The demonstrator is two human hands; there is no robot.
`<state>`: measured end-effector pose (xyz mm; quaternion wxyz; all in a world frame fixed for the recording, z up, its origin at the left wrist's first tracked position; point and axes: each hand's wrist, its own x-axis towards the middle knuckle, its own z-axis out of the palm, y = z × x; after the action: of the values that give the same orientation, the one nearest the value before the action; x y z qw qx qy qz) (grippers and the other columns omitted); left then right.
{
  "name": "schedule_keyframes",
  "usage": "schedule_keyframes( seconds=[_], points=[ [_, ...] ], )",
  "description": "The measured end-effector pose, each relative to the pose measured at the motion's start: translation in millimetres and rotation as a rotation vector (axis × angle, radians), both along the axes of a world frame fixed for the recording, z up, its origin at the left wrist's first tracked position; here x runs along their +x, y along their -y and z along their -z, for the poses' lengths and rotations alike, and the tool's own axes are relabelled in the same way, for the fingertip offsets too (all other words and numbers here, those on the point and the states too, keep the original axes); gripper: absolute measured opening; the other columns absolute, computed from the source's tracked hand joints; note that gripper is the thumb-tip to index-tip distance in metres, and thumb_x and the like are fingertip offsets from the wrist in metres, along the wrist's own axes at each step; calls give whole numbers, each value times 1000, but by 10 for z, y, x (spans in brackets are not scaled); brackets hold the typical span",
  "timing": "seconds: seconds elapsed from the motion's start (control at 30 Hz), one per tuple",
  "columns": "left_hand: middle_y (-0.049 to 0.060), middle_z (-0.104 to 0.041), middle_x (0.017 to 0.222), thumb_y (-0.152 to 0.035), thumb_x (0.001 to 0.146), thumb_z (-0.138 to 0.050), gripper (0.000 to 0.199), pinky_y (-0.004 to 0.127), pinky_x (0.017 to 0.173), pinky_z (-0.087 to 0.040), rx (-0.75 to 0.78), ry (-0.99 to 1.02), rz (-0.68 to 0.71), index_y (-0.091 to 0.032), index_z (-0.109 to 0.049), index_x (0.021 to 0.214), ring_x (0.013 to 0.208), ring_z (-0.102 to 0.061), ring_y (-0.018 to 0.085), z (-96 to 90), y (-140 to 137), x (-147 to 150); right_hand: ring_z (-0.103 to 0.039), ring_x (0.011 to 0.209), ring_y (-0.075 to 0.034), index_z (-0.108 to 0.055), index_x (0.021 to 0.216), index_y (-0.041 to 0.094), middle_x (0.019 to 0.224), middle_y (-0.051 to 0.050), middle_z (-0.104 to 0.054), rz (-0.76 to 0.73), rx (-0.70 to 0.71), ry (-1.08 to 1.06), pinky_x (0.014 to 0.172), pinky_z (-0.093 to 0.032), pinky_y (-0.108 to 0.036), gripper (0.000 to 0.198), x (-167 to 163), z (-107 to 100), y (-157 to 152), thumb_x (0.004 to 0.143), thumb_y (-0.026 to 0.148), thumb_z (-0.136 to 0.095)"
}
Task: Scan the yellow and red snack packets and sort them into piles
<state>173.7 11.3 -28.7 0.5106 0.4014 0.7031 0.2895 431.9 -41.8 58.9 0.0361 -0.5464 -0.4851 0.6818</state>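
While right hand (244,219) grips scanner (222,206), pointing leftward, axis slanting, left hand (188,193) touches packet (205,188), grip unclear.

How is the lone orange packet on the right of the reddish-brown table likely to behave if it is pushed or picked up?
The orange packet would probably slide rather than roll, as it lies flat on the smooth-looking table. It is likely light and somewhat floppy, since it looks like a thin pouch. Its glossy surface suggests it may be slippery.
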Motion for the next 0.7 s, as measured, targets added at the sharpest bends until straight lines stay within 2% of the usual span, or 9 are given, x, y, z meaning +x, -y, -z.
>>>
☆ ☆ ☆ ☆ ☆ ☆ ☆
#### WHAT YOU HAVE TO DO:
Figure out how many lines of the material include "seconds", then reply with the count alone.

#### EXERCISE SOLUTION:
2